Lorsqu'on lui a demandé s'il espérait que l'ancien président de la Generalitat et leader de Junts, son parti, puisse revenir en Catalogne cette année, le président de la Chambre catalane a souligné que c'est ce qu'il souhaite car politiquement c'est « un élément qui est une blessure pour la démocratie elle-même ».

De même, quant à savoir s'il estime qu'un éventuel gouvernement de PP et Vox pourrait compliquer l'application de l'amnistie si elle n'avait pas encore été appliquée, il a assuré que « la Cour suprême a un niveau de complicité extraordinairement élevé avec PP et Vox qu'elle a exprimé sans qu'ils aient besoin de gouverner l'État ».

DEMANDEZ « DE NOMBREUSES EXPLICATIONS » AU PSOE

En ce qui concerne les affaires judiciaires qui affectent le PSOE et à la question de savoir s'il croit que le président du gouvernement, Pedro Sánchez, sera en mesure d'épuiser la législature, Rull a déclaré que les socialistes « doivent donner beaucoup d'explications », même s'il a souligné que, pour lui, le plus important est que Sánchez n'a toujours pas de budget, ce qu'il considère comme une anomalie.

« Tout ce harcèlement judiciaire est une autre chose.

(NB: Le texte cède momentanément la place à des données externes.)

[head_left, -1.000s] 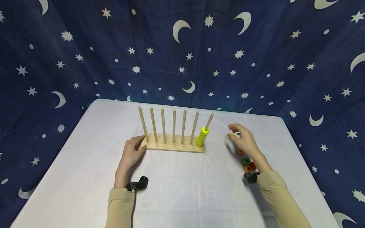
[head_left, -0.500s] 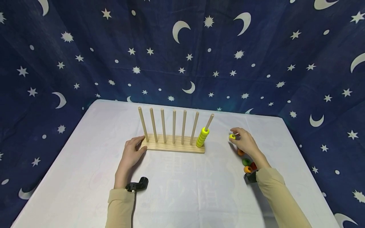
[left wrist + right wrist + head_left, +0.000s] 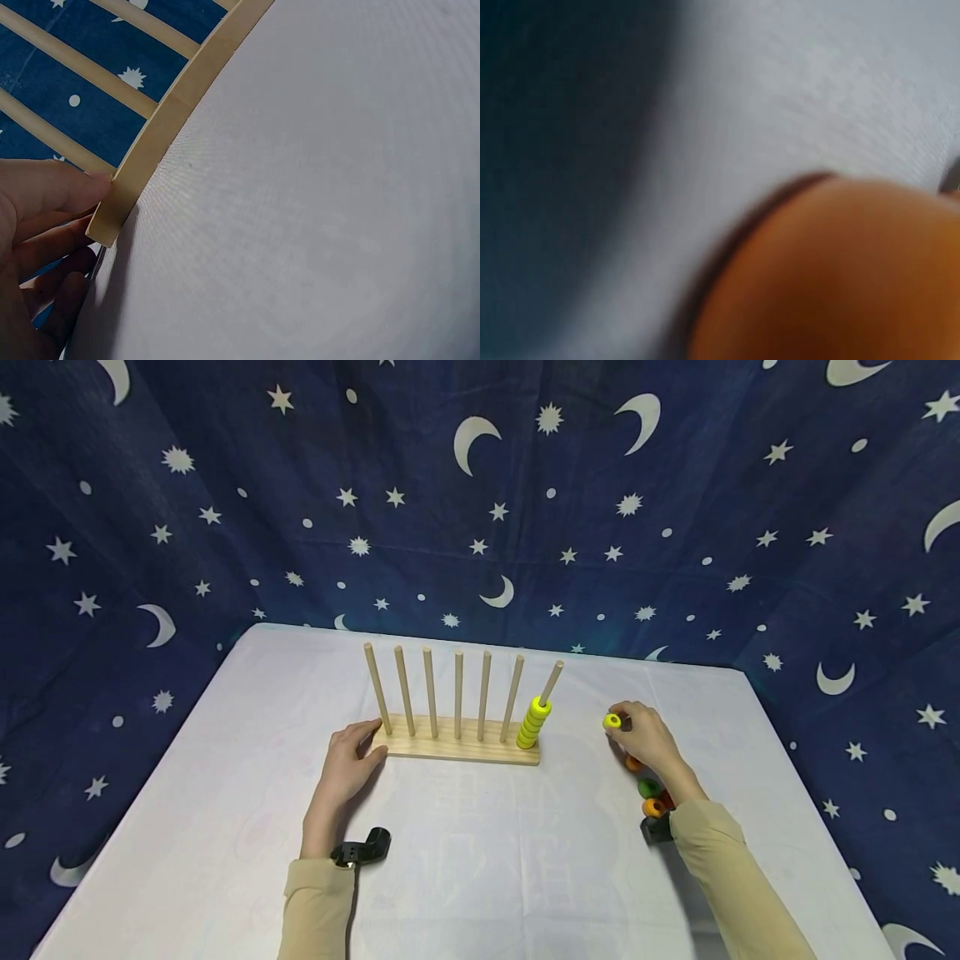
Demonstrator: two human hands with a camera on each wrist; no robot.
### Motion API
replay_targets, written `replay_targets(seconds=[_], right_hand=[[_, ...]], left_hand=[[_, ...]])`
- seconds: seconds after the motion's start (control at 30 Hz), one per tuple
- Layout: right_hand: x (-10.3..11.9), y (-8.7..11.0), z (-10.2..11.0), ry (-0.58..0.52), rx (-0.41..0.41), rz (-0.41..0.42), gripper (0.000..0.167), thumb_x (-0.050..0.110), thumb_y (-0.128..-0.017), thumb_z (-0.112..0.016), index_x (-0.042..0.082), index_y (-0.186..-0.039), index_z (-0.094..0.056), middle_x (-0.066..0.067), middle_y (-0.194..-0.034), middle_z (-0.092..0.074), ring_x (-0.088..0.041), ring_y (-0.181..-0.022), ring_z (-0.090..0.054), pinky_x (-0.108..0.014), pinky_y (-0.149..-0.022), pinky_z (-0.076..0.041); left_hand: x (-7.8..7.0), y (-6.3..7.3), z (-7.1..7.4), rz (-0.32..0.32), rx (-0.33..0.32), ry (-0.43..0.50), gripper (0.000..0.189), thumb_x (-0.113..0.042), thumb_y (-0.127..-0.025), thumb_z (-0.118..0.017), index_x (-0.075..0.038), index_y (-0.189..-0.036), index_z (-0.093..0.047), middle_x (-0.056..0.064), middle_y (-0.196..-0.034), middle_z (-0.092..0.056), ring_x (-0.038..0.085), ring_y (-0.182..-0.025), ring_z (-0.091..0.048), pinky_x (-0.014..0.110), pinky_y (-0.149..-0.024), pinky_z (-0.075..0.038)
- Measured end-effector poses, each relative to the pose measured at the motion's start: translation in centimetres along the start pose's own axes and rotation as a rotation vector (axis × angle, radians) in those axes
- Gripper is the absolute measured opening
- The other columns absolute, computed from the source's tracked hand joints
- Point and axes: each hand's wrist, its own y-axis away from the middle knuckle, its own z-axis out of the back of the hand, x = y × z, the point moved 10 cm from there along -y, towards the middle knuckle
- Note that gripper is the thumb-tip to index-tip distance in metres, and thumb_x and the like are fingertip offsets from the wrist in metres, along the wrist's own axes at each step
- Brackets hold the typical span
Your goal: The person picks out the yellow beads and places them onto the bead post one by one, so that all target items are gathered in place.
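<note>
A wooden peg stand point(image 3: 450, 748) with a row of upright pegs stands on the white table. My left hand point(image 3: 347, 764) grips the left end of its base; in the left wrist view the thumb and fingers lie around the end of the wood point(image 3: 127, 187). Several yellow beads point(image 3: 533, 723) are stacked on the rightmost peg. To the right of the stand, my right hand point(image 3: 647, 737) pinches a yellow bead point(image 3: 612, 721) between thumb and fingers, its hole showing. In the right wrist view a blurred orange bead point(image 3: 847, 277) fills the lower right, and the hand is out of sight.
Under and beside the right wrist lie loose beads: an orange bead point(image 3: 633, 763), a green bead point(image 3: 648, 788), another orange bead point(image 3: 653, 807) and a partly hidden red bead point(image 3: 667, 799). A dark blue cloth with moons and stars point(image 3: 420, 510) hangs behind the table point(image 3: 465, 860).
My right hand has come slightly down and right and closed its fingers on the yellow bead. My left hand and the peg stand have stayed in place.
</note>
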Motion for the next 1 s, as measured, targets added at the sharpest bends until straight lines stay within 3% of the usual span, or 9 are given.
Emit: replay_targets(seconds=[0.57,1.0], right_hand=[[-0.5,0.2,0.3,-0.028,-0.049,-0.035,0.041,0.02,-0.09,-0.063,0.001,-0.126,-0.056,-0.022,-0.118,-0.061,-0.037,-0.104,-0.059,-0.052,-0.089,-0.048],[2.4,1.0,2.1,-0.111,-0.147,0.029,0.039,0.02,-0.09,-0.062,0.006,-0.125,-0.056,-0.02,-0.117,-0.064,-0.037,-0.104,-0.061,-0.053,-0.088,-0.048]], left_hand=[[-0.1,0.1,0.2,-0.022,-0.023,0.002,0.051,-0.014,-0.09,-0.063,-0.002,-0.138,-0.05,0.021,-0.139,-0.051,0.037,-0.128,-0.04,0.055,-0.107,-0.033],[-0.1,0.0,0.0,-0.001,-0.002,0.004,0.051,-0.014,-0.091,-0.062,-0.003,-0.139,-0.05,0.02,-0.141,-0.05,0.035,-0.13,-0.038,0.053,-0.109,-0.033]])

Il y a une partie qui me semble cohérente, et une autre partie contre laquelle nous avions déjà prévenu les socialistes lorsque cela nous est arrivé », a-t-il ajouté, affirmant qu'il y avait une forte dose d'arbitraire de la part du pouvoir judiciaire.

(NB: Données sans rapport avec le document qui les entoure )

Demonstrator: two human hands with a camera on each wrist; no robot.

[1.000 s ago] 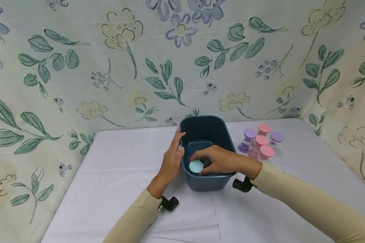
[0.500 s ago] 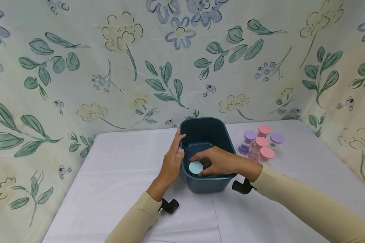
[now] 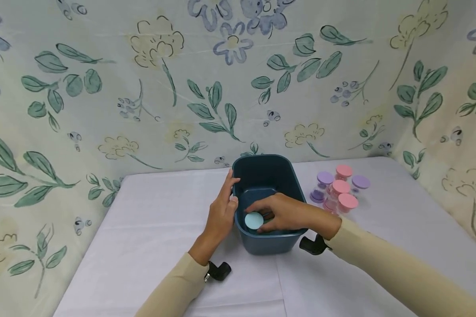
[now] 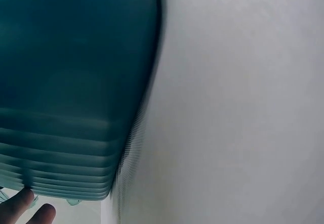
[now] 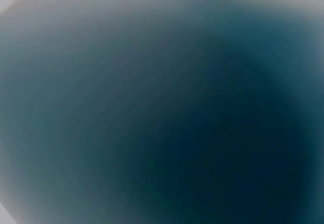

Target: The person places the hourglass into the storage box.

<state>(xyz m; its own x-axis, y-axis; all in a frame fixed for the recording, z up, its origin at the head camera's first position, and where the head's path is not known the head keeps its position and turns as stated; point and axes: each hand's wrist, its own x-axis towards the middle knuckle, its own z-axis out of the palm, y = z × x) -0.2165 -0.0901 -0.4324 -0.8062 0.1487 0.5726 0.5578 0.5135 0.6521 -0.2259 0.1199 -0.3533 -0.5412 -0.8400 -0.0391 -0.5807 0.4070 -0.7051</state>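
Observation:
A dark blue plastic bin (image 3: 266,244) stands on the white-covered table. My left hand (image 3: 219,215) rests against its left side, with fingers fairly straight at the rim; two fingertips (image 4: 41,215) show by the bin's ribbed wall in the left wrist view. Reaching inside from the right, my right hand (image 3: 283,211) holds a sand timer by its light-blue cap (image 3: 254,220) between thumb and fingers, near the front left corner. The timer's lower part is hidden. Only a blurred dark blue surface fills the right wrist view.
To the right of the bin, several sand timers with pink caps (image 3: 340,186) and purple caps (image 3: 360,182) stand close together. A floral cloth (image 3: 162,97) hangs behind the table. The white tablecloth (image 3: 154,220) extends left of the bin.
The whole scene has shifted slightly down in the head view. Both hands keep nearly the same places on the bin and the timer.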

Quant au président de la Generalitat, Salvador Illa, Rull s'est prononcé en faveur de sa comparution au Parlement pour donner des explications : « Dans des circonstances qui suscitent des inquiétudes, pouvoir comparaître, je pense, est la meilleure recette, je la recommande toujours et je la recommanderais à tout le monde. Apparaissez et montrez votre visage, toujours. »

DRAPEAUX AU PARLEMENT

Après que le Parlement ait respecté cette semaine les mesures de précaution imposées par le Tribunal Supérieur de Justice de Catalogne (TSJC) et laissé les drapeaux catalans et espagnols hissés sur le mât de sa façade principale (et pas seulement les jours de plénière comme c'était l'habitude depuis 1981), Rull a déclaré qu'il lutterait pour que la mesure ne soit pas « irréversible ».

« Il s'agit d'une mesure conservatoire imposée par le TSJC qui, de notre point de vue, n'a pas compétence pour le faire. Les décisions du Conseil parlementaire doivent en tout cas être révisées par la Cour constitutionnelle, mais pas par le TSJC », a-t-il déclaré.

En ce sens, il a critiqué le fait que « cette question a été profondément politisée » à la suite du recours présenté par l'entité Impulso Ciudadano, qui réclame trois autres questions sur lesquelles la Cour doit statuer.

DEBAT AVEC VOX ET AC POUR POUVOIR « RABAIS »

Enfin, interrogé sur les dossiers ouverts pour discours de haine à la Chambre, le dernier étant celui du député de Vox Alberto Tarradas pour avoir suggéré d'expulser le député de l'ERC Najat Driouech, Rull a déploré que la liberté d'expression parlementaire soit un bien qui doit être préservé et, par conséquent, il y a « l'impunité concernant certaines déclarations clairement offensantes ».

Il a toutefois souligné que le Parlement doit « disposer des outils appropriés car lorsque les limites fixées par la CJUE sont dépassées du point de vue de la dignité humaine, des expressions racistes et xénophobes, il doit évidemment pouvoir agir ».

En ce sens, Rull a préconisé de transférer une partie du Code de conduite dans les Règlements du Parlement « pour lui donner de la cohérence », puisque le Code n'est pas conçu comme une loi.

Interrogé expressément par Vox et AC, il a souligné qu' »il doit y avoir un débat approfondi avec ce type de partis et que leurs arguments doivent être réfutés ».

Concernant AC, il a déclaré que sa présence sur la scène politique « n'aide évidemment pas » à l'unité indépendantiste.

Le président du Parlement a également évoqué les 20 ans du Statut de Catalogne et a assuré que le consensus qui existait à l'époque a pu être reproduit depuis dans d'autres domaines, même si « cette décision du TC a marqué une lacune définitive ».